## WHAT IS EXPECTED
Please print every line of the listing, unchanged.

----

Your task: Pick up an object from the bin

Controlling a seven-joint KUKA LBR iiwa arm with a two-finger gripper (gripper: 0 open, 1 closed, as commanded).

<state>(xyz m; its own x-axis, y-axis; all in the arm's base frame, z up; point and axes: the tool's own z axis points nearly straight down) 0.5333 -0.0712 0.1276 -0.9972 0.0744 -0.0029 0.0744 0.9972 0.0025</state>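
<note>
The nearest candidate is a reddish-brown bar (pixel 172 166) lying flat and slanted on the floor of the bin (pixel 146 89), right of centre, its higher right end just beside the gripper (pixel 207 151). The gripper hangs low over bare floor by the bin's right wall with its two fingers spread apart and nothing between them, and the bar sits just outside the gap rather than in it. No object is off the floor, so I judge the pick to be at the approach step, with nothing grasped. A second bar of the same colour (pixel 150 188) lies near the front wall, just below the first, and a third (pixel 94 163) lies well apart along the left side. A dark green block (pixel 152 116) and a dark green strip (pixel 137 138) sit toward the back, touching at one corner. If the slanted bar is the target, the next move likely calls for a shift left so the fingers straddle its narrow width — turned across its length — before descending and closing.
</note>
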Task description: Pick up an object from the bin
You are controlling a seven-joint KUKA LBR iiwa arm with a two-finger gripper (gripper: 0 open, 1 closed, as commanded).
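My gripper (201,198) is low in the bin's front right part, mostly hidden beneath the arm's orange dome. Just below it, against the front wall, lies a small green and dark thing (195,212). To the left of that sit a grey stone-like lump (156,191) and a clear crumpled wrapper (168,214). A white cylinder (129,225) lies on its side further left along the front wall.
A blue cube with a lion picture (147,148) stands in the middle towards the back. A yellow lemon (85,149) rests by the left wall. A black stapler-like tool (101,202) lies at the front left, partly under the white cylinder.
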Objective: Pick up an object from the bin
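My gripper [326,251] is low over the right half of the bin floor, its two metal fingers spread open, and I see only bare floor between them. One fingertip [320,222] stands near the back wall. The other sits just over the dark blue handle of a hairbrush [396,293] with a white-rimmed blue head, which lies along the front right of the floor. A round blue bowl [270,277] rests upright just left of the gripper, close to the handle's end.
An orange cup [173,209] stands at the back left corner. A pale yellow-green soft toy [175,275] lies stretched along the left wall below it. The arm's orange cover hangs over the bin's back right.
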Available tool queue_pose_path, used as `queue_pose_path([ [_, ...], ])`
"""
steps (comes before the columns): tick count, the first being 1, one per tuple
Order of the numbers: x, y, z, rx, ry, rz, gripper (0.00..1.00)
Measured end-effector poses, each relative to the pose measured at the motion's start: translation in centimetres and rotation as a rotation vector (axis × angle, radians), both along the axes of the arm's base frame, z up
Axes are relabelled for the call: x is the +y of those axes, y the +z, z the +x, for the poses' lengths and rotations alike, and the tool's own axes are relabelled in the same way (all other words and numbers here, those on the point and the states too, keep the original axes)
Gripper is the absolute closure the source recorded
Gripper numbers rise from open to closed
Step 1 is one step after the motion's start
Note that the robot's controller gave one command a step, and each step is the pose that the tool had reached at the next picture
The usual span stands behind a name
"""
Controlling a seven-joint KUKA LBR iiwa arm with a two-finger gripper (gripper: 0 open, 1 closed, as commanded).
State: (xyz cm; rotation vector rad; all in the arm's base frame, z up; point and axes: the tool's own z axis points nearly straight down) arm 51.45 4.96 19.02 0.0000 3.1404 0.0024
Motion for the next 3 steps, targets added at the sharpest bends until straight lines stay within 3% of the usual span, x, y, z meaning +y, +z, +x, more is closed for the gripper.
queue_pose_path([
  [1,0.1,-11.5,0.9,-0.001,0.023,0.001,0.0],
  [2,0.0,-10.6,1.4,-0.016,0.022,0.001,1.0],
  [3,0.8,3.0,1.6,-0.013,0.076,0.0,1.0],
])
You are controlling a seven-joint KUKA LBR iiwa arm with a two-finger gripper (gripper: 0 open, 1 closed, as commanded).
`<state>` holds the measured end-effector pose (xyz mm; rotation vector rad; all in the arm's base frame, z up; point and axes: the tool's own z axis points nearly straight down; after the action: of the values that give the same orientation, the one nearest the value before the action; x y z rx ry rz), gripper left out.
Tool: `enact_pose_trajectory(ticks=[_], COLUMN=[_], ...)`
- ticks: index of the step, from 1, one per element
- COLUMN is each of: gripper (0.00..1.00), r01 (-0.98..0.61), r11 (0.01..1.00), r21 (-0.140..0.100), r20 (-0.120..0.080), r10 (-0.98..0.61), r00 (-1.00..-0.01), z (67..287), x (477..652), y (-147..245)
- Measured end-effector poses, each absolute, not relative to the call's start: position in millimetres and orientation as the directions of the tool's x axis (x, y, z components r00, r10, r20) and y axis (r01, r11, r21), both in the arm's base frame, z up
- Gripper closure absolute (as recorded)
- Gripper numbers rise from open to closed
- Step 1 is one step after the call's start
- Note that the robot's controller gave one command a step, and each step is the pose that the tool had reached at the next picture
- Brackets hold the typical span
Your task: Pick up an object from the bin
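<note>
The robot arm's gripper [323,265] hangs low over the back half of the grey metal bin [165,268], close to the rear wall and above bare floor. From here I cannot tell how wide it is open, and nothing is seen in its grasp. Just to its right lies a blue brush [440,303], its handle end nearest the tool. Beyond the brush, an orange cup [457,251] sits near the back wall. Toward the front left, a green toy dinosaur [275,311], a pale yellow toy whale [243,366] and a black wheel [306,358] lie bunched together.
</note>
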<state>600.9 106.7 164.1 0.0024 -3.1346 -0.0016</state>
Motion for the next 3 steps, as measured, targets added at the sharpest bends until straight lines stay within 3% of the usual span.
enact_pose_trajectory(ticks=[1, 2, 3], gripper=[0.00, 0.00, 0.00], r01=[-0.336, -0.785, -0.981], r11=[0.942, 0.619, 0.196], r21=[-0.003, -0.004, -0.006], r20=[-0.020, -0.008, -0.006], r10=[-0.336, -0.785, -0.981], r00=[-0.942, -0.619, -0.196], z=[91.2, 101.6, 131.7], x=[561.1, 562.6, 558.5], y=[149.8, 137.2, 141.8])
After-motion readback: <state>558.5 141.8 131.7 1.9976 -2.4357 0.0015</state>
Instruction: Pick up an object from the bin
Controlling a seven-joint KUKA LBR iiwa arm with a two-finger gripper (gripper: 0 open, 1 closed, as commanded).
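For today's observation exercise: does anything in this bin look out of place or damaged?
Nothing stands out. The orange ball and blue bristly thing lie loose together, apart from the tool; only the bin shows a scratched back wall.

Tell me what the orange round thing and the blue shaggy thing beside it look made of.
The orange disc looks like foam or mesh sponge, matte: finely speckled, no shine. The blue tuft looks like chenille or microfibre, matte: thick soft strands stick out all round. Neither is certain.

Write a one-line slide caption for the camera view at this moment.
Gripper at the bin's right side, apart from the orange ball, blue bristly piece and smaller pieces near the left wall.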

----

## EXPECTED OUTPUT
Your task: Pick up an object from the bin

Controlling a seven-joint KUKA LBR iiwa arm with a two-finger gripper (gripper: 0 open, 1 closed, as commanded).

<state>(xyz m; its own x-axis, y-axis; all in the arm's base frame, z up; point and axes: the tool's own z axis points nearly straight down) 0.5333 -0.0712 0.1276 -0.9972 0.0744 -0.0029 0.0744 0.9972 0.0025</state>
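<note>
The nearest candidate is a reddish-brown bar (pixel 172 166) lying flat and slanted on the floor of the bin (pixel 146 89), right of centre, its higher right end just beside the gripper (pixel 207 151). The gripper hangs low over bare floor by the bin's right wall with its two fingers spread apart and nothing between them, and the bar sits just outside the gap rather than in it. No object is off the floor, so I judge the pick to be at the approach step, with nothing grasped. A second bar of the same colour (pixel 150 188) lies near the front wall, just below the first, and a third (pixel 94 163) lies well apart along the left side. A dark green block (pixel 152 116) and a dark green strip (pixel 137 138) sit toward the back, touching at one corner. If the slanted bar is the target, the next move likely calls for a shift left so the fingers straddle its narrow width — turned across its length — before descending and closing.
</note>
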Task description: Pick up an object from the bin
You are controlling a seven-joint KUKA LBR iiwa arm with a two-finger gripper (gripper: 0 open, 1 closed, as commanded).
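My gripper (201,198) is low in the bin's front right part, mostly hidden beneath the arm's orange dome. Just below it, against the front wall, lies a small green and dark thing (195,212). To the left of that sit a grey stone-like lump (156,191) and a clear crumpled wrapper (168,214). A white cylinder (129,225) lies on its side further left along the front wall.
A blue cube with a lion picture (147,148) stands in the middle towards the back. A yellow lemon (85,149) rests by the left wall. A black stapler-like tool (101,202) lies at the front left, partly under the white cylinder.
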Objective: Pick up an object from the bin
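My gripper [326,251] is low over the right half of the bin floor, its two metal fingers spread open, and I see only bare floor between them. One fingertip [320,222] stands near the back wall. The other sits just over the dark blue handle of a hairbrush [396,293] with a white-rimmed blue head, which lies along the front right of the floor. A round blue bowl [270,277] rests upright just left of the gripper, close to the handle's end.
An orange cup [173,209] stands at the back left corner. A pale yellow-green soft toy [175,275] lies stretched along the left wall below it. The arm's orange cover hangs over the bin's back right.
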Available tool queue_pose_path, used as `queue_pose_path([ [_, ...], ])`
"""
steps (comes before the columns): tick count, the first being 1, one per tuple
Order of the numbers: x, y, z, rx, ry, rz, gripper (0.00..1.00)
Measured end-effector poses, each relative to the pose measured at the motion's start: translation in centimetres and rotation as a rotation vector (axis × angle, radians), both along the axes of the arm's base frame, z up
Axes are relabelled for the call: x is the +y of those axes, y the +z, z the +x, for the poses' lengths and rotations alike, and the tool's own axes are relabelled in the same way (all other words and numbers here, those on the point and the states too, keep the original axes)
Gripper is the absolute closure the source recorded
Gripper numbers rise from open to closed
Step 1 is one step after the motion's start
Note that the robot's controller gave one command a step, and each step is the pose that the tool had reached at the next picture
The usual span stands behind a name
"""
Controlling a seven-joint KUKA LBR iiwa arm with a two-finger gripper (gripper: 0 open, 1 closed, as commanded).
State: (xyz cm; rotation vector rad; all in the arm's base frame, z up; point and axes: the tool's own z axis points nearly straight down) arm 51.45 4.96 19.02 0.0000 3.1404 0.0024
Motion for the next 3 steps, targets added at the sharpest bends until straight lines stay within 3% of the usual span, x, y, z meaning +y, +z, +x, more is closed for the gripper.
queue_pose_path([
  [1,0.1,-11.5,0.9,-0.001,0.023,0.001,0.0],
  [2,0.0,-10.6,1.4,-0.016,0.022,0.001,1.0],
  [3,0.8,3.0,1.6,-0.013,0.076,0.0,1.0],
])
You are controlling a seven-joint KUKA LBR iiwa arm with a two-finger gripper (gripper: 0 open, 1 closed, as commanded).
`<state>` holds the measured end-effector pose (xyz mm; rotation vector rad; all in the arm's base frame, z up; point and axes: the tool's own z axis points nearly straight down; after the action: of the values that give the same orientation, the one nearest the value before the action; x y z rx ry rz), gripper left out.
Tool: `enact_pose_trajectory(ticks=[_], COLUMN=[_], ...)`
- ticks: index of the step, from 1, one per element
- COLUMN is each of: gripper (0.00..1.00), r01 (-0.98..0.61), r11 (0.01..1.00), r21 (-0.140..0.100), r20 (-0.120..0.080), r10 (-0.98..0.61), r00 (-1.00..-0.01), z (67..287), x (477..652), y (-147..245)
- Measured end-effector poses, each absolute, not relative to the call's start: position in millimetres and orientation as the directions of the tool's x axis (x, y, z components r00, r10, r20) and y axis (r01, r11, r21), both in the arm's base frame, z up
- Gripper closure absolute (as recorded)
- Gripper numbers rise from open to closed
- Step 1 is one step after the call's start
- Note that the robot's controller gave one command a step, and each step is the pose that the tool had reached at the next picture
- Brackets hold the typical span
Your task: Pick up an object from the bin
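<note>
The robot arm's gripper [323,265] hangs low over the back half of the grey metal bin [165,268], close to the rear wall and above bare floor. From here I cannot tell how wide it is open, and nothing is seen in its grasp. Just to its right lies a blue brush [440,303], its handle end nearest the tool. Beyond the brush, an orange cup [457,251] sits near the back wall. Toward the front left, a green toy dinosaur [275,311], a pale yellow toy whale [243,366] and a black wheel [306,358] lie bunched together.
</note>
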<state>600.9 106.7 164.1 0.0024 -3.1346 -0.0016</state>
Motion for the next 3 steps, as measured, targets added at the sharpest bends until straight lines stay within 3% of the usual span.
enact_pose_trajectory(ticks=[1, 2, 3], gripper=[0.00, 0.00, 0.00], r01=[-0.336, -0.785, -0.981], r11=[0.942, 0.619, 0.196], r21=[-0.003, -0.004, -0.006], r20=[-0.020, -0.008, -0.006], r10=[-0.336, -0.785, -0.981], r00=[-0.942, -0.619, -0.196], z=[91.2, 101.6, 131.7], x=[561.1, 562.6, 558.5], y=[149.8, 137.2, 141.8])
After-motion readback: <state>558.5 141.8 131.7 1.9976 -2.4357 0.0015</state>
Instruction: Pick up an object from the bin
Controlling a seven-joint KUKA LBR iiwa arm with a two-finger gripper (gripper: 0 open, 1 closed, as commanded).
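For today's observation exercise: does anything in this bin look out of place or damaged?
Nothing stands out. The orange ball and blue bristly thing lie loose together, apart from the tool; only the bin shows a scratched back wall.

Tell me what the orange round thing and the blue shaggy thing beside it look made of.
The orange disc looks like foam or mesh sponge, matte: finely speckled, no shine. The blue tuft looks like chenille or microfibre, matte: thick soft strands stick out all round. Neither is certain.

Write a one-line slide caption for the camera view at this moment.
Gripper at the bin's right side, apart from the orange ball, blue bristly piece and smaller pieces near the left wall.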

With this, the exercise has been completed.